What This Actually Costs

Real numbers from one of my production apps (≈200 DAU, ≈15K inferences per month):

Workers requests: within the free tier
Containers compute: ~$4.20 (standard-2, only running during peak hours)
R2 storage (input/output images): ~$0.30
Total: under $5/month

That's with no GPU — the model was converted to ONNX and runs on CPU. GPU instances will roughly multiply your container cost by 5–10x, so verify CPU isn't enough before reaching for them.

For comparison, running the same workload on an always-on AWS g4dn.xlarge would cost over $300/month. The scale-to-zero behavior of Containers is a decisive advantage for solo developers. If you want to go deeper on the backend layer itself, the Hono + Cloudflare Workers REST API guide covers the surrounding architecture.

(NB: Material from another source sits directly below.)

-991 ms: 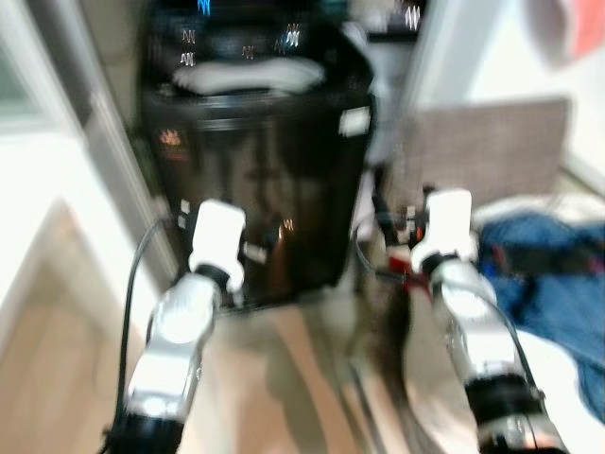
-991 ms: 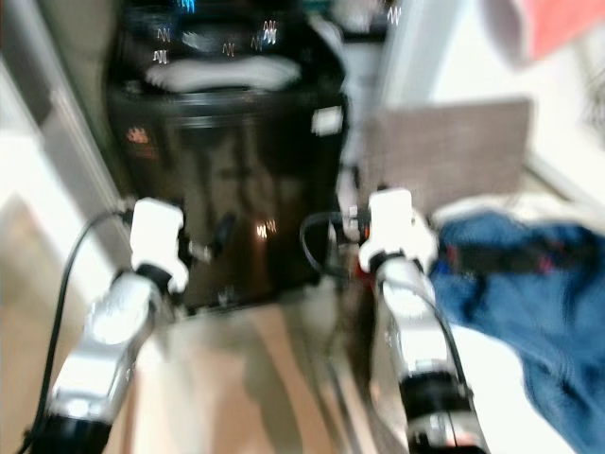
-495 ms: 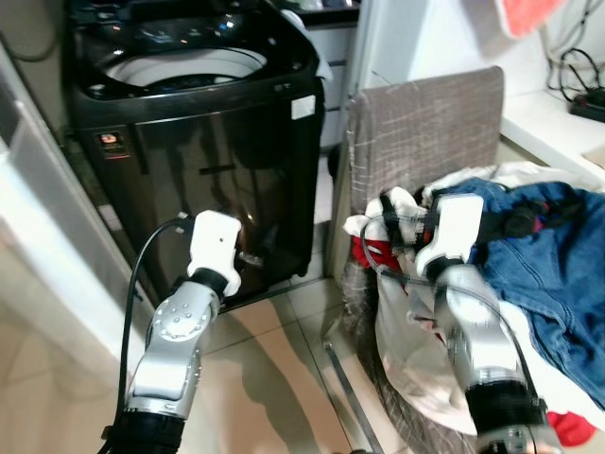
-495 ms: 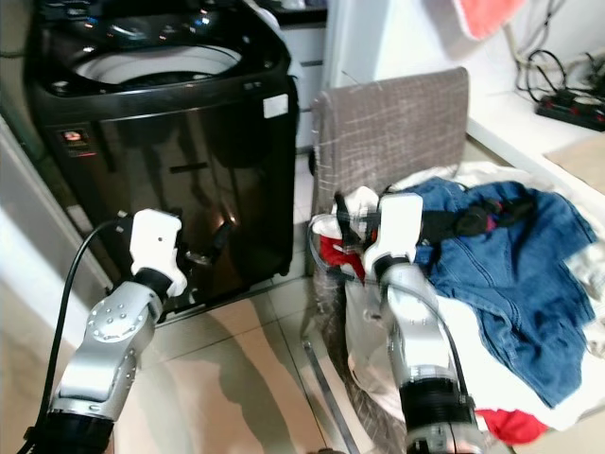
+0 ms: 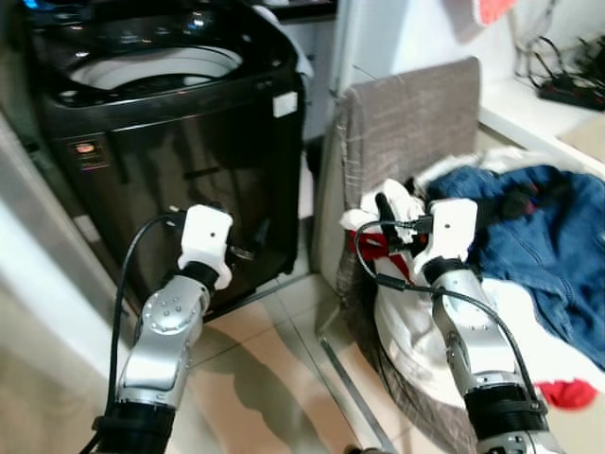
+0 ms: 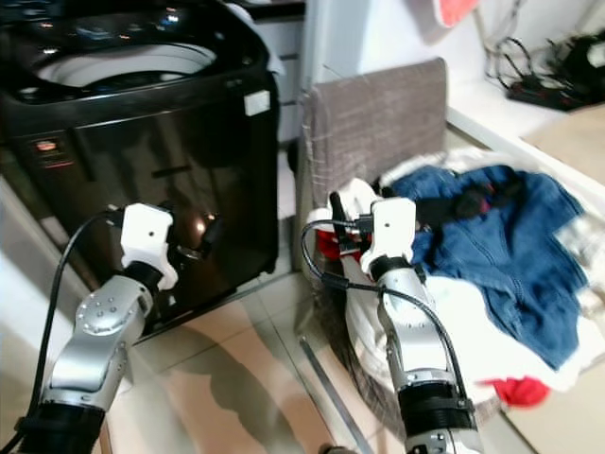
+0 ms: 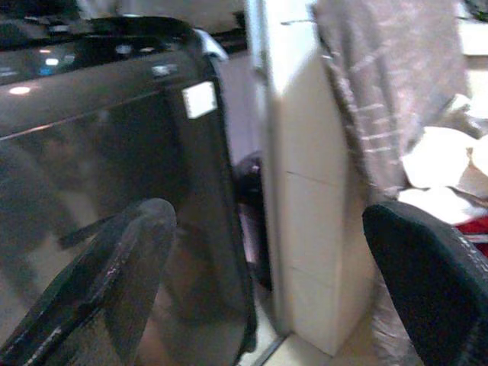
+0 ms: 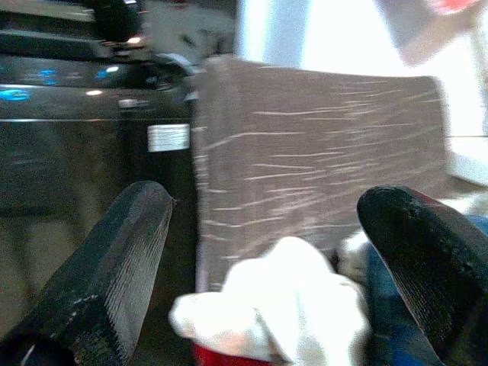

Three Operational Pitfalls I Hit

Three lessons from running this in production:

First, requests that arrive during a cold start. The container boot blocks the response, and if your Worker timeout is shorter than the mobile client's fetch timeout (often ~60 seconds in the popular libraries), the user sees an error while inference actually completes successfully on the backend. Set a Worker-side timeout that's tighter than the client's, and surface a clean retry path in the UI.

Second, log aggregation. Container logs are separate from console.log in your Worker by default. I added Sentry inside the container app so Worker errors and Container errors land in the same dashboard.

Third, deploy atomicity. Updating the Worker and pushing a new container image are separate operations, which means a brief window where the new Worker talks to the old container image. I version the API path (/api/v2/detect) so the old and new schemas can coexist during deploys.

Closing Thoughts

Cloudflare Containers fits squarely into the gap that solo developers have struggled with for years: too much for Workers AI alone, too expensive to justify a dedicated GPU box. For Rork-generated apps, the most cost-efficient approach I've found is to start everything on Workers AI, then peel off only the features that hit a real wall and move them to Containers.

Don't migrate everything at once. Try one feature — image classification is a good first candidate — and run wrangler containers deploy. The moment your Rork app starts behaving like a real AI-backed service, you'll feel the shift in what's possible.